◆ **What this task involves**
I'd like the data beneath this line reproduced exactly, without any of its images.

● ● ● ● ● ● ●

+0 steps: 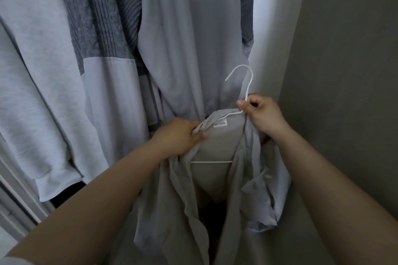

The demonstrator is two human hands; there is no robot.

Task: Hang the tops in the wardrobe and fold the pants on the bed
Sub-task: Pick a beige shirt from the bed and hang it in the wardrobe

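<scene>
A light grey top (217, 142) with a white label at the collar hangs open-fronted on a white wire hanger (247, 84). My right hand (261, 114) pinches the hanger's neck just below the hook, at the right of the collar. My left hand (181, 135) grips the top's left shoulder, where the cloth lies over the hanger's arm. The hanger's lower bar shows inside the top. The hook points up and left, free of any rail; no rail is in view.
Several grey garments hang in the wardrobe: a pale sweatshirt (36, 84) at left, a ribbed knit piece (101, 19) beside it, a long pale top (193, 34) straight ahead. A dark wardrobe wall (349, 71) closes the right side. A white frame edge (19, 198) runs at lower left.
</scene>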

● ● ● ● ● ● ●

◆ **Answer to the problem**
+0 steps: 

The demonstrator is two human hands; there is no robot.

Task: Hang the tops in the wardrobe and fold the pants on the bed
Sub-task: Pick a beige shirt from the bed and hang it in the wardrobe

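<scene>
A light grey top (217, 142) with a white label at the collar hangs open-fronted on a white wire hanger (247, 84). My right hand (261, 114) pinches the hanger's neck just below the hook, at the right of the collar. My left hand (181, 135) grips the top's left shoulder, where the cloth lies over the hanger's arm. The hanger's lower bar shows inside the top. The hook points up and left, free of any rail; no rail is in view.
Several grey garments hang in the wardrobe: a pale sweatshirt (36, 84) at left, a ribbed knit piece (101, 19) beside it, a long pale top (193, 34) straight ahead. A dark wardrobe wall (349, 71) closes the right side. A white frame edge (19, 198) runs at lower left.
</scene>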

This is the complete answer to the exercise.